- Task details: Using the line that contains "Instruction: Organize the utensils" as the start, restate each line word for word through the final line of the material below, and return only those.

(Available data)

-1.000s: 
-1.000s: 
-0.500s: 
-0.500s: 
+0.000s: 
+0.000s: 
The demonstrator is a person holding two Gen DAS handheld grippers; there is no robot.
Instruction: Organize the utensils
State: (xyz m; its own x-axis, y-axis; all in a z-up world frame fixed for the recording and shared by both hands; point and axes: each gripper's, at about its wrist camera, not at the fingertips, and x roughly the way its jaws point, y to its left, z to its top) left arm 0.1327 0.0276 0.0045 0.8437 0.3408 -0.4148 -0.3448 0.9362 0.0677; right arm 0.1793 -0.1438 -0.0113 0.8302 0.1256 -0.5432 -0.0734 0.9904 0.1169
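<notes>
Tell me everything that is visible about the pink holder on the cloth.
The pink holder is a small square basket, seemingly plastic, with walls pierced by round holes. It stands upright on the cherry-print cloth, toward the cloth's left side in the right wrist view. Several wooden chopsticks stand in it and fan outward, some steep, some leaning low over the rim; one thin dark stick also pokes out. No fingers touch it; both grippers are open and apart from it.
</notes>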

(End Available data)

- Task solution:
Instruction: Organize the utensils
State: (xyz m; its own x-axis, y-axis; all in a z-up world frame fixed for the recording and shared by both hands; point and axes: each gripper's, at about its wrist camera, not at the fingertips, and x roughly the way its jaws point, y to its left, z to its top) left arm 0.1327 0.0276 0.0045 0.8437 0.3408 -0.4148 -0.3448 0.9362 0.0677; right arm 0.1793 -0.1438 -0.0113 0.8302 0.1256 -0.5432 -0.0734 0.9904 0.1169
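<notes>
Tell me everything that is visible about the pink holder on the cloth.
The pink holder is a small square basket, seemingly plastic, with walls pierced by round holes. It stands upright on the cherry-print cloth, toward the cloth's left side in the right wrist view. Several wooden chopsticks stand in it and fan outward, some steep, some leaning low over the rim; one thin dark stick also pokes out. No fingers touch it; both grippers are open and apart from it.
</notes>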

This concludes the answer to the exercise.